▸ **Try it**
Restate the data word for word and leave the images out.

------------------------

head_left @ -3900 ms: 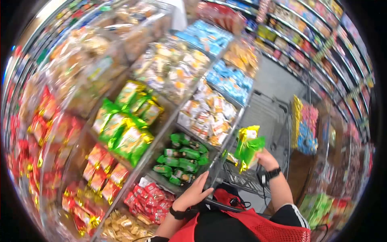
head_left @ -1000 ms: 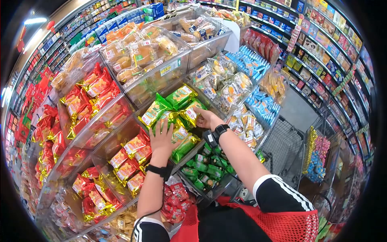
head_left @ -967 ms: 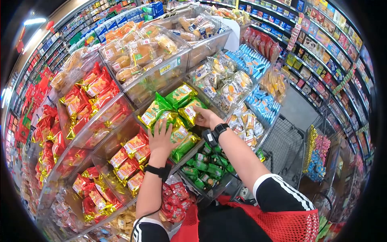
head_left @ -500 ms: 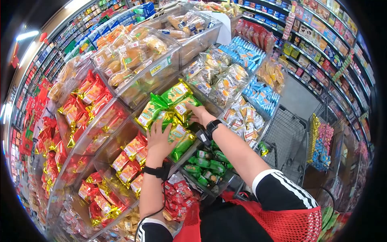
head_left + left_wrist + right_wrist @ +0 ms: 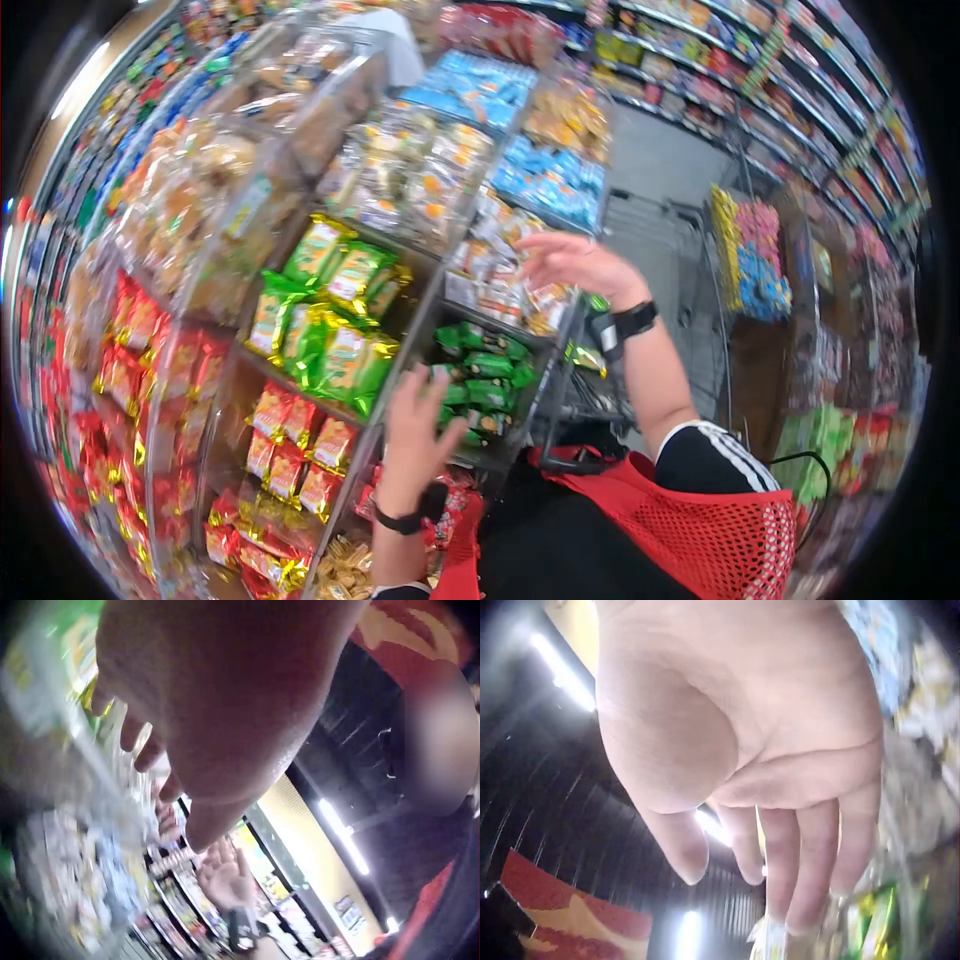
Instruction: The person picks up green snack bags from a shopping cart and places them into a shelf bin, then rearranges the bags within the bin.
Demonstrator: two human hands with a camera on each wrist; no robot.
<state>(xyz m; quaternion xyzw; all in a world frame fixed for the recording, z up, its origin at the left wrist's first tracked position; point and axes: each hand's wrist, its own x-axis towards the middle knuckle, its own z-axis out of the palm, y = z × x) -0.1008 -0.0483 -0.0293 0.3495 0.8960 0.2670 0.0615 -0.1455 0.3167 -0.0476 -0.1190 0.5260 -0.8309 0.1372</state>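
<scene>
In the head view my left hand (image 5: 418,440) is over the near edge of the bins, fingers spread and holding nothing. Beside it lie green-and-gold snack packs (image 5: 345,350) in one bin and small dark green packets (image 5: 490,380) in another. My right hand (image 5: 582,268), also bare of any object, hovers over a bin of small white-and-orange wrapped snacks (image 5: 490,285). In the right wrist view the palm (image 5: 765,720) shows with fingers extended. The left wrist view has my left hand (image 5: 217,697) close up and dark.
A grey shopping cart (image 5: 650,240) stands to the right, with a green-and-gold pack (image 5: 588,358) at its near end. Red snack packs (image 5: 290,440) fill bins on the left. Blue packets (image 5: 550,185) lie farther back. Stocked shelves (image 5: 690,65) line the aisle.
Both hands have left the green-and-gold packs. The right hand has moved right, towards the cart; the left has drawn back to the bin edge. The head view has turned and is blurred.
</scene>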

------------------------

▸ **Response for this exercise**
head_left @ -3900 ms: 
head_left @ -1000 ms: 
head_left @ -967 ms: 
head_left @ -500 ms: 
head_left + left_wrist + right_wrist @ +0 ms: 
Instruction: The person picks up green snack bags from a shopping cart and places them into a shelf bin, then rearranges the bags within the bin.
Demonstrator: two human hands with a camera on each wrist; no robot.
<state>(xyz m; quaternion xyzw; all in a world frame fixed for the recording, z up, its origin at the left wrist's first tracked position; point and axes: each hand's wrist, its own x-axis towards the middle knuckle, its own z-axis out of the palm, y = z × x) -0.1008 -0.0483 -0.0293 0.3495 0.8960 0.2670 0.0615 -0.1455 0.3167 -0.0476 -0.1190 0.5260 -0.8309 0.1372</state>
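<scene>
In the head view my left hand (image 5: 418,440) is over the near edge of the bins, fingers spread and holding nothing. Beside it lie green-and-gold snack packs (image 5: 345,350) in one bin and small dark green packets (image 5: 490,380) in another. My right hand (image 5: 582,268), also bare of any object, hovers over a bin of small white-and-orange wrapped snacks (image 5: 490,285). In the right wrist view the palm (image 5: 765,720) shows with fingers extended. The left wrist view has my left hand (image 5: 217,697) close up and dark.
A grey shopping cart (image 5: 650,240) stands to the right, with a green-and-gold pack (image 5: 588,358) at its near end. Red snack packs (image 5: 290,440) fill bins on the left. Blue packets (image 5: 550,185) lie farther back. Stocked shelves (image 5: 690,65) line the aisle.
Both hands have left the green-and-gold packs. The right hand has moved right, towards the cart; the left has drawn back to the bin edge. The head view has turned and is blurred.
</scene>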

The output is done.